### Your goal
An exact reproduction of the listing, minus the pictures, is the required output.

*** Data ***

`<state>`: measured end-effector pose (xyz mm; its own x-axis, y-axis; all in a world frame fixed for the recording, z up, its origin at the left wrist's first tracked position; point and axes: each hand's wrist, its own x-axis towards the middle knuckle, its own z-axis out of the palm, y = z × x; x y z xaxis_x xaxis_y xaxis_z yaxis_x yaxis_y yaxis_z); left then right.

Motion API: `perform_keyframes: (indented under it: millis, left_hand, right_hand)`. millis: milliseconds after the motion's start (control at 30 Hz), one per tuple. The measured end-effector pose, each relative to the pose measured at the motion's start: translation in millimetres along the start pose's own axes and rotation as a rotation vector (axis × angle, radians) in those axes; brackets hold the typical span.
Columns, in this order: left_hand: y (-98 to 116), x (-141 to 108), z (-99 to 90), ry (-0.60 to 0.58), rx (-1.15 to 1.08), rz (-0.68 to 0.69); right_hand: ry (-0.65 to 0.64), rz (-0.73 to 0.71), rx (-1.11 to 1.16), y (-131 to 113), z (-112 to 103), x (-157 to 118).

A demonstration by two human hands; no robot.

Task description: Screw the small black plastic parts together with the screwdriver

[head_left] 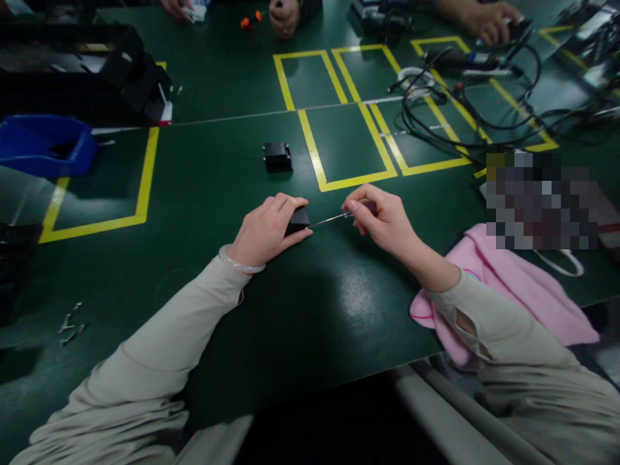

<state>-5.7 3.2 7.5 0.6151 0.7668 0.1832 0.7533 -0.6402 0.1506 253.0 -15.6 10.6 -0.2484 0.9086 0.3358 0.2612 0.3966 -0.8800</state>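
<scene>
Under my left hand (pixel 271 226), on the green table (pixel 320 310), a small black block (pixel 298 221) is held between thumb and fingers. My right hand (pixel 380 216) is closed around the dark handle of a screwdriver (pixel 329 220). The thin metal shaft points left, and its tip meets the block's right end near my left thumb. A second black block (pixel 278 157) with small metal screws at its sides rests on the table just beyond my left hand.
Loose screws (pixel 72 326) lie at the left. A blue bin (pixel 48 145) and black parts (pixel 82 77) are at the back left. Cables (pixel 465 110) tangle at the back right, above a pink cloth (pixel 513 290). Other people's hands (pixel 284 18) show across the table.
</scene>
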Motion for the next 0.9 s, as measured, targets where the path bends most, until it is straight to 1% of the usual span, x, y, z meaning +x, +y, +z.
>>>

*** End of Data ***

### Answer
`<state>`: measured end-effector pose (xyz mm; its own x-axis, y-axis; all in a world frame fixed for the recording, z up, its origin at the left wrist's first tracked position; point and axes: each hand's wrist, its own x-axis towards the middle knuckle, its own z-axis out of the palm, y = z × x; x y z xaxis_x xaxis_y xaxis_z yaxis_x yaxis_y yaxis_z); left then right.

Motion API: `perform_keyframes: (indented under it: millis, left_hand, right_hand)`. millis: milliseconds after the motion's start (control at 30 Hz), one per tuple. The measured end-effector pose, each relative to the pose measured at the motion's start: translation in millimetres along the start pose's own axes and rotation as a rotation vector (axis × angle, radians) in those axes; brackets hold the typical span.
Columns, in this order: left_hand: y (-98 to 116), x (-141 to 108), z (-99 to 90), ry (-0.60 to 0.58), rx (-1.15 to 1.08), rz (-0.68 to 0.69); right_hand: ry (-0.65 to 0.64), rz (-0.73 to 0.71), rx (-1.11 to 1.16), y (-131 to 113), z (-112 to 103), x (-157 to 118).

A demonstration by two human hands; no robot.

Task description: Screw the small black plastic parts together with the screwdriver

[head_left] 

<state>-5.7 3.2 7.5 0.6151 0.7668 0.1832 0.7533 -0.6402 0.1506 253.0 -15.6 10.6 -0.2484 0.9086 0.3358 0.2612 0.3966 -0.8800</state>
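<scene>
Under my left hand (pixel 271 226), on the green table (pixel 320 310), a small black block (pixel 298 221) is held between thumb and fingers. My right hand (pixel 380 216) is closed around the dark handle of a screwdriver (pixel 329 220). The thin metal shaft points left, and its tip meets the block's right end near my left thumb. A second black block (pixel 278 157) with small metal screws at its sides rests on the table just beyond my left hand.
Loose screws (pixel 72 326) lie at the left. A blue bin (pixel 48 145) and black parts (pixel 82 77) are at the back left. Cables (pixel 465 110) tangle at the back right, above a pink cloth (pixel 513 290). Other people's hands (pixel 284 18) show across the table.
</scene>
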Motion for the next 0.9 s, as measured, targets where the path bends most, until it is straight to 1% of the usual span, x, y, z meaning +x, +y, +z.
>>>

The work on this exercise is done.